Wo der Autor sich hingegen von seinen Quellen entfernt,
gerät er immer wieder auf dünnes Eis. So spricht er etwa ‑ wie viele
andere, aber trotzdem unzweckmäßig ‑ von einem Zinsverbot statt vom
Wucherverbot. Doch so radikal, also als totales Zinsverbot wurde das
Wucherverbot in der Geschichte nur selten interpretiert; fast alle Autoren und
Gesetzgeber haben die eine oder andere Weise des Zinsnehmens für legitim gehalten
und nicht mit dem Wucher‑Verdikt belegt. Das ist ein über den bloßen
Sprachgebrauch hinaus bedeutsamer Tatbestand, weil er die endliche generelle
Erlaubnis des Zinssatzes von 5% in einem anderen Licht erscheinen läßt.
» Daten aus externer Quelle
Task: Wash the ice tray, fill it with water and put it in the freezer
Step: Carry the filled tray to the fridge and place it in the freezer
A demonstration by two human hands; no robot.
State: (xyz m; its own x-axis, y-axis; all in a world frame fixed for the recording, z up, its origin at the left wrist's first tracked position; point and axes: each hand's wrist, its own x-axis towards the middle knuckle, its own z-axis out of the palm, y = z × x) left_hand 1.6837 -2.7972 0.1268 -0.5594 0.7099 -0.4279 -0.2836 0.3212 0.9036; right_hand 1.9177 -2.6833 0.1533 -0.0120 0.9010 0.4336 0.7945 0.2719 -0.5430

Dies
erscheint dann nicht mehr so sehr als große Wende, als Paradigmenwechsel vom
Zinsverbot zur Zinsgestattung, sondern lediglich als ein wichtiger Schritt auf
dem Weg zu einer engeren Interpretation der Voraussetzungen der alten Todsünde
„Wucher“. Doch das nur am Rande.
Dehesselles’
Arbeit hätte sorgfältiger redigiert werden können (noch in den letzten Zeilen
der Arbeit fragt sich der rechnende Leser, wieso ein Mariengroschen 8, zwanzig
hingegen 240 Pfennige ausmachen) und stellt mit ihrem winzigen Drucktyp ein
rechtes Augenpulver dar. Doch das ist das größte Hindernis bei der Lektüre.
Ansonsten bietet das Buch ein farbiges Bild von den langsam effektiver
werdenden Versuchen eines deutschen Mittelstaates, sein Wirtschaftsleben durch
Policey und Verwaltung besser in den Griff zu bekommen.